------ Data block ------
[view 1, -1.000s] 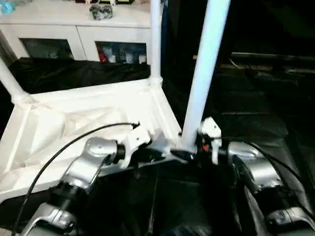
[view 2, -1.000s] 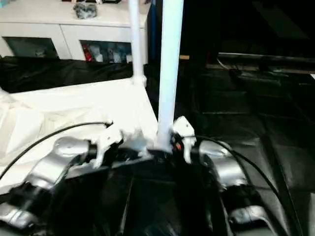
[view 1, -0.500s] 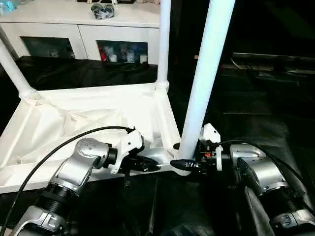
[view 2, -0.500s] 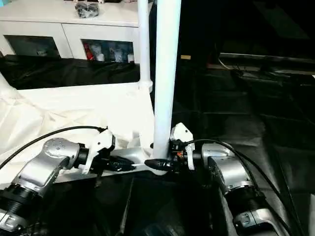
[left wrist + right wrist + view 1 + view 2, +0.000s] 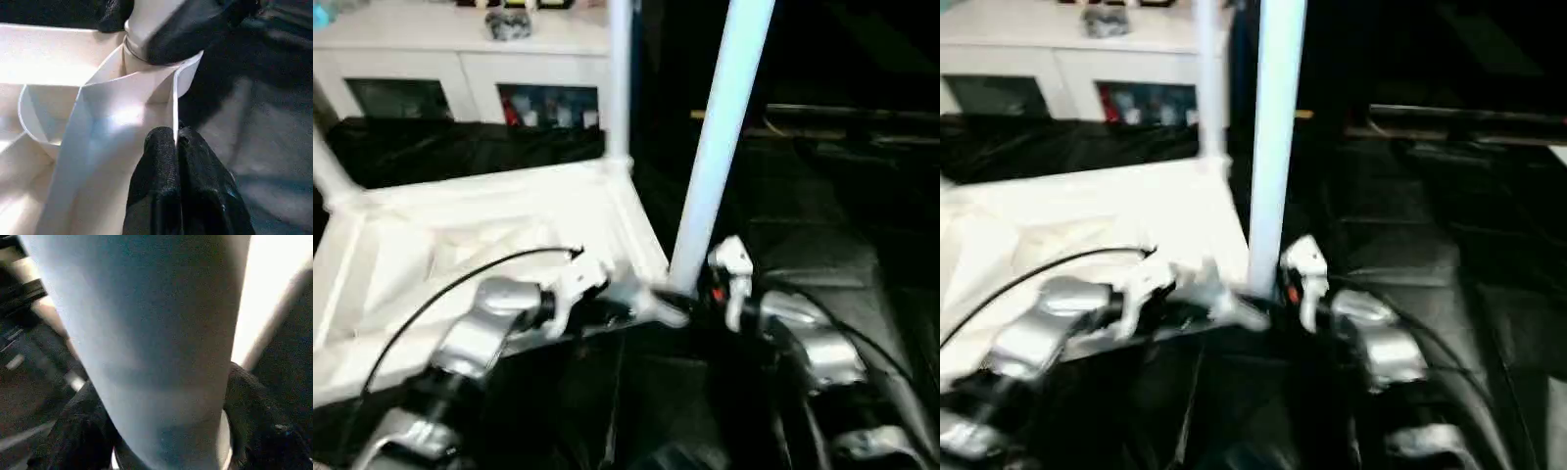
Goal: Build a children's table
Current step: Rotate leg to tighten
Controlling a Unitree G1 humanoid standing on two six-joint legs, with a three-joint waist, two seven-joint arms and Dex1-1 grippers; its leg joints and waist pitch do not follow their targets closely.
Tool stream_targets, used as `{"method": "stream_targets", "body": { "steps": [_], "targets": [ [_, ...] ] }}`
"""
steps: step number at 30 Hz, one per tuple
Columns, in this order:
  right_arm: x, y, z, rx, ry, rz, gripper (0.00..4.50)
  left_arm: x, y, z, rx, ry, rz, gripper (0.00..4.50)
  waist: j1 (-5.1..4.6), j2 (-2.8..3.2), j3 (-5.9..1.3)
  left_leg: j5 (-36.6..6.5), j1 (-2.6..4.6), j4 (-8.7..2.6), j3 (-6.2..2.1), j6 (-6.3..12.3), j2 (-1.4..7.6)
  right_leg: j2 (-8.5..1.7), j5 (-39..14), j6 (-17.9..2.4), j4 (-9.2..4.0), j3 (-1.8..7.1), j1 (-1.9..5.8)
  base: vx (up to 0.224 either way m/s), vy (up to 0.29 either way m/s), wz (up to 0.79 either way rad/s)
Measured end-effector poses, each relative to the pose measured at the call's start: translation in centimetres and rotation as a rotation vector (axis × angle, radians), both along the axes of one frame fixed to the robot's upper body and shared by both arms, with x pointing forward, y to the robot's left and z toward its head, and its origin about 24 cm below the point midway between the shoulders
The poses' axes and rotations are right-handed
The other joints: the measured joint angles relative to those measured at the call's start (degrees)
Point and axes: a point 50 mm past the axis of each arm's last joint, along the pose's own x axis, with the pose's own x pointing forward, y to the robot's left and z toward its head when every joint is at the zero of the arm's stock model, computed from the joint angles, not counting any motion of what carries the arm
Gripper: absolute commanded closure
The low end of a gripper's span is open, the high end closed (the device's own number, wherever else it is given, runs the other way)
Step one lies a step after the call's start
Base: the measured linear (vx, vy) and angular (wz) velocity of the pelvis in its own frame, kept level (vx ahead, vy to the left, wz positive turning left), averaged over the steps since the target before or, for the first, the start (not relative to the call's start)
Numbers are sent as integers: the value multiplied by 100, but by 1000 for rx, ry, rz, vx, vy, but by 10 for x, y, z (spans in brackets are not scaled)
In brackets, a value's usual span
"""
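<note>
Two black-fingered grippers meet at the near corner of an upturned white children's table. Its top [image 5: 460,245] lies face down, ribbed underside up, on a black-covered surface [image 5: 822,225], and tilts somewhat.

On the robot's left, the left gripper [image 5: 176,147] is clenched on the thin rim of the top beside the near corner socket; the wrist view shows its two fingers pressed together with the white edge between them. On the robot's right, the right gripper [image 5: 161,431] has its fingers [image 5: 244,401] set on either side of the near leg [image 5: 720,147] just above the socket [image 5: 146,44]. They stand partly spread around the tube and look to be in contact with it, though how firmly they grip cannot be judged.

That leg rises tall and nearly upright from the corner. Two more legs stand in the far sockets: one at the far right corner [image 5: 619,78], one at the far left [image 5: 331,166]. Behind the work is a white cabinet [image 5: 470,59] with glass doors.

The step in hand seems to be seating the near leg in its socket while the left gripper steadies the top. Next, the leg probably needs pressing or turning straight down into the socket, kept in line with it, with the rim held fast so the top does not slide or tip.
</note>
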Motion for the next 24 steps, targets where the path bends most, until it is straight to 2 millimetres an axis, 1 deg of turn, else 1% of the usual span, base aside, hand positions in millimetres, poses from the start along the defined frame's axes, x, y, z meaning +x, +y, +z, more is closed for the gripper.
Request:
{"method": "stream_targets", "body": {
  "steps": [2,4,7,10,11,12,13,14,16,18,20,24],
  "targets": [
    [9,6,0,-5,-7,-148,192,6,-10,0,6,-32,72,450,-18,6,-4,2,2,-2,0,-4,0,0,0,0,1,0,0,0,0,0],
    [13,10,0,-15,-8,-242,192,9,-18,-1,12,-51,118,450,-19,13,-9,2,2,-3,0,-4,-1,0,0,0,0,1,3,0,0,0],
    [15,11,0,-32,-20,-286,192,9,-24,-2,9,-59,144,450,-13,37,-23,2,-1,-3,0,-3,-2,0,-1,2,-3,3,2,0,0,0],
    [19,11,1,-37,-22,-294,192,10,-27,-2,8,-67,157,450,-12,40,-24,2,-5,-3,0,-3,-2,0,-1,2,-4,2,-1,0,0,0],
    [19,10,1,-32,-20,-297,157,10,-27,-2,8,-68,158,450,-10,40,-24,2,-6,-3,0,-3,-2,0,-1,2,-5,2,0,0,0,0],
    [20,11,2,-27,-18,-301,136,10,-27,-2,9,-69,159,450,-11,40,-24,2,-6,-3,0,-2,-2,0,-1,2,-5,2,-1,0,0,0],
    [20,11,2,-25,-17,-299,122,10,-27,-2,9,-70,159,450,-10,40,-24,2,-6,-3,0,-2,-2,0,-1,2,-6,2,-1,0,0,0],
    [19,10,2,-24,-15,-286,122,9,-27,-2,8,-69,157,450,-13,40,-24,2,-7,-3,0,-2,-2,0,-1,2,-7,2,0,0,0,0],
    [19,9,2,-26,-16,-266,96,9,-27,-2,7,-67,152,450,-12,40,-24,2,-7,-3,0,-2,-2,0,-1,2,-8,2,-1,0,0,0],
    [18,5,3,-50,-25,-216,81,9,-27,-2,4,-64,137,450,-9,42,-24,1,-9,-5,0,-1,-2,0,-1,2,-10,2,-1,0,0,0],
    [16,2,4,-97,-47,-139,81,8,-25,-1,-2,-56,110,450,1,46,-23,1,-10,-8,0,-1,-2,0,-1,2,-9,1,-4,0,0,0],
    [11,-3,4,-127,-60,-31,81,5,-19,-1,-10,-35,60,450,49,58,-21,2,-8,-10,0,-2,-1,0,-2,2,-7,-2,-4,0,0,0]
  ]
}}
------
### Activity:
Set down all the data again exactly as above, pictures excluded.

### Exercise output:
[view 1, -1.000s] 
[view 2, -1.000s] 
[view 1, -0.500s] 
[view 2, -0.500s] 
[left wrist + right wrist + view 1 + view 2, +0.000s] 
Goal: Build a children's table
Current step: Rotate leg to tighten
Controlling a Unitree G1 humanoid standing on two six-joint legs, with a three-joint waist, two seven-joint arms and Dex1-1 grippers; its leg joints and waist pitch do not follow their targets closely.
Tool stream_targets, used as `{"method": "stream_targets", "body": { "steps": [_], "targets": [ [_, ...] ] }}`
"""
steps: step number at 30 Hz, one per tuple
Columns, in this order:
  right_arm: x, y, z, rx, ry, rz, gripper (0.00..4.50)
  left_arm: x, y, z, rx, ry, rz, gripper (0.00..4.50)
  waist: j1 (-5.1..4.6), j2 (-2.8..3.2), j3 (-5.9..1.3)
  left_leg: j5 (-36.6..6.5), j1 (-2.6..4.6), j4 (-8.7..2.6), j3 (-6.2..2.1), j6 (-6.3..12.3), j2 (-1.4..7.6)
  right_leg: j2 (-8.5..1.7), j5 (-39..14), j6 (-17.9..2.4), j4 (-9.2..4.0), j3 (-1.8..7.1), j1 (-1.9..5.8)
  base: vx (up to 0.224 either way m/s), vy (up to 0.29 either way m/s), wz (up to 0.79 either way rad/s)
Measured end-effector poses, each relative to the pose measured at the call's start: translation in centimetres and rotation as a rotation vector (axis × angle, radians), both along the axes of one frame fixed to the robot's upper body and shared by both arms, with x pointing forward, y to the robot's left and z toward its head, and its origin about 24 cm below the point midway between the shoulders
The poses' axes and rotations are right-handed
The other joints: the measured joint angles relative to those measured at the call's start (degrees)
Point and axes: a point 50 mm past the axis of each arm's last joint, along the pose's own x axis, with the pose's own x pointing forward, y to the robot's left and z toward its head when every joint is at the zero of the arm's stock model, computed from the joint angles, not counting any motion of what carries the arm
Gripper: absolute commanded closure
The low end of a gripper's span is open, the high end closed (the device's own number, wherever else it is given, runs the other way)
Step one lies a step after the call's start
Base: the measured linear (vx, vy) and angular (wz) velocity of the pelvis in its own frame, kept level (vx ahead, vy to the left, wz positive turning left), averaged over the steps since the target before or, for the first, the start (not relative to the call's start)
Numbers are sent as integers: the value multiplied by 100, but by 1000 for rx, ry, rz, vx, vy, but by 10 for x, y, z (spans in brackets are not scaled)
In brackets, a value's usual span
"""
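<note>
Two black-fingered grippers meet at the near corner of an upturned white children's table. Its top [image 5: 460,245] lies face down, ribbed underside up, on a black-covered surface [image 5: 822,225], and tilts somewhat.

On the robot's left, the left gripper [image 5: 176,147] is clenched on the thin rim of the top beside the near corner socket; the wrist view shows its two fingers pressed together with the white edge between them. On the robot's right, the right gripper [image 5: 161,431] has its fingers [image 5: 244,401] set on either side of the near leg [image 5: 720,147] just above the socket [image 5: 146,44]. They stand partly spread around the tube and look to be in contact with it, though how firmly they grip cannot be judged.

That leg rises tall and nearly upright from the corner. Two more legs stand in the far sockets: one at the far right corner [image 5: 619,78], one at the far left [image 5: 331,166]. Behind the work is a white cabinet [image 5: 470,59] with glass doors.

The step in hand seems to be seating the near leg in its socket while the left gripper steadies the top. Next, the leg probably needs pressing or turning straight down into the socket, kept in line with it, with the rim held fast so the top does not slide or tip.
</note>
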Motion for the next 24 steps, targets where the path bends most, until it is straight to 2 millimetres an axis, 1 deg of turn, else 1% of the usual span, base aside, hand positions in millimetres, poses from the start along the defined frame's axes, x, y, z meaning +x, +y, +z, more is closed for the gripper.
Request:
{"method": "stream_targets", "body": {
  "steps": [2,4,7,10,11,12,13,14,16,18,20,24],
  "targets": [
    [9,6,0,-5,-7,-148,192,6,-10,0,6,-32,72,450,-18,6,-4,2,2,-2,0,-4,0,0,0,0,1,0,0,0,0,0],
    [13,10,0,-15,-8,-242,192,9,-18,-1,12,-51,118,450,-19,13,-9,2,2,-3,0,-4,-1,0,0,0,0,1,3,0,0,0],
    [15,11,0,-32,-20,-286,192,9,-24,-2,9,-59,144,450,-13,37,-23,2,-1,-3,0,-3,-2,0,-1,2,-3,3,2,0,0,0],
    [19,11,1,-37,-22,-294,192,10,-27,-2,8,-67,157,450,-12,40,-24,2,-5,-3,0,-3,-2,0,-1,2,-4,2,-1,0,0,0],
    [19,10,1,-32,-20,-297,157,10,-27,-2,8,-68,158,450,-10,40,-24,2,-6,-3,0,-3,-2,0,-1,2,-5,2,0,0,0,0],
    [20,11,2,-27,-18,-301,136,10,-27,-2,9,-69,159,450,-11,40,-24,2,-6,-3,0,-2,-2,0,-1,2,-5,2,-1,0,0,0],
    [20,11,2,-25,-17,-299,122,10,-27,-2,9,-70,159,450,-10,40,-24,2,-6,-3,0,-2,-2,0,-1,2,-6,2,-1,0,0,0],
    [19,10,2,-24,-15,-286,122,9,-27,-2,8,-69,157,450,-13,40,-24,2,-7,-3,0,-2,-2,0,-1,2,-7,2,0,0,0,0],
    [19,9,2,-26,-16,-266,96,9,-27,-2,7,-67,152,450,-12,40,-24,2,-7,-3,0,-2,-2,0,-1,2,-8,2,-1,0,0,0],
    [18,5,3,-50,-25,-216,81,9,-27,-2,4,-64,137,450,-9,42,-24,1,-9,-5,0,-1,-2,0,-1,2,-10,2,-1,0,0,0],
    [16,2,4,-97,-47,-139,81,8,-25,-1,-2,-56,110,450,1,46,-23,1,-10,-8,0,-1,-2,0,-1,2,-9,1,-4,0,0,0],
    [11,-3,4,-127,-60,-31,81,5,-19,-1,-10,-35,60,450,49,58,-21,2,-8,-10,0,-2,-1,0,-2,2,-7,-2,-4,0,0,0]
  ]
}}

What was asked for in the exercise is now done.